When the pressure vessel is pressurized to a pressure of less than 1.1 bar, the reaction does not progress well at a relatively low temperature. If the pressure vessel is pressurized to a pressure higher than 1000 bar, the pressure vessel may be damaged.

On the other hand, the pressurizing condition may be achieved by the vapor pressure formed inside the pressure vessel, or by the inert gas injected into the pressure vessel, or by compression of the pressure vessel, It is possible.

Meanwhile, the inert gas may be one or more gases selected from the group consisting of oxygen, argon, helium, neon, krypton, and xenon.

Meanwhile, the temperature condition in the step b) may be a temperature condition ranging from 20 to 300 ° C. More specifically, it may be a temperature condition ranging from 40 to 250 占 폚, and more specifically, a temperature condition ranging from 60 to 200 占 폚. When the temperature is lower than 20 ° C, the reaction rate is too slow to effectively manufacture the polyimide. When the temperature is higher than 300 ° C, not only the thermal decomposition of the monomer or the polymer can occur, but also the polyimide May not be colorless and transparent.
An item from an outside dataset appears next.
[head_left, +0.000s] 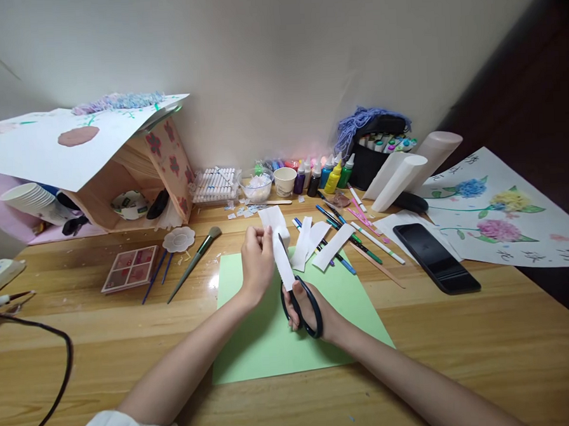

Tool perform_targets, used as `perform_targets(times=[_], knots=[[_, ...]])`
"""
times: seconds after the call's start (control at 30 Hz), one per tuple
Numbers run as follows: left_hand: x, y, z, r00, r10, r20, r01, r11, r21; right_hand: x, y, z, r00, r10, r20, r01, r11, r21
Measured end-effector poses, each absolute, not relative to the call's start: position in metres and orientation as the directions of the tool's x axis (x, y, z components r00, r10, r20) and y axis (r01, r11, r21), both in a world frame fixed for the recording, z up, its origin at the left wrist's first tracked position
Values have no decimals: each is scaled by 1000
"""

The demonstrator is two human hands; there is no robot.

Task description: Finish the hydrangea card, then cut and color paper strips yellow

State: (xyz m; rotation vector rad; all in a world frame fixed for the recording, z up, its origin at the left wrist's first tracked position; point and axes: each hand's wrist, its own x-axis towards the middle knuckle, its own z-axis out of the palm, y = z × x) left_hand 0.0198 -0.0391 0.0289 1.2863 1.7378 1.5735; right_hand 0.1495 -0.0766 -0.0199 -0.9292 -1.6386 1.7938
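My left hand (258, 262) pinches a strip of white paper (281, 261) above a green sheet (254, 354). Black-handled scissors (313, 310) are in my right hand (313, 307), thumb and fingers through the loops. Their blades point away from me and lie along the white strip, whose lower end hangs over the scissors near the handles. How far the blades are apart is partly hidden by the paper. Just right of the strip, several cut white paper pieces (333, 247) lie on the green sheet's far edge and over some pens.
Several markers (372, 253) and a black phone (437, 259) lie to the right, beside a flower painting (499, 214). Paint bottles (333, 178), a paper cup (285, 182) and a bowl of scraps (257, 189) stand by the wall. A brush (194, 265) and a palette (130, 269) lie left.
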Motion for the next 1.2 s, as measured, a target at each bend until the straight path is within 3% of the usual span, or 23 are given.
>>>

Meanwhile, in one embodiment of the present invention, the reaction time of the step b) may be 10 minutes to 3 days, more specifically 10 minutes to 10 hours, more specifically 10 minutes to 5 hours. If the reaction time is less than 10 minutes, the reaction may not proceed well. If the reaction time exceeds 3 days, gelation may occur, which may be undesirable from the economical point of view.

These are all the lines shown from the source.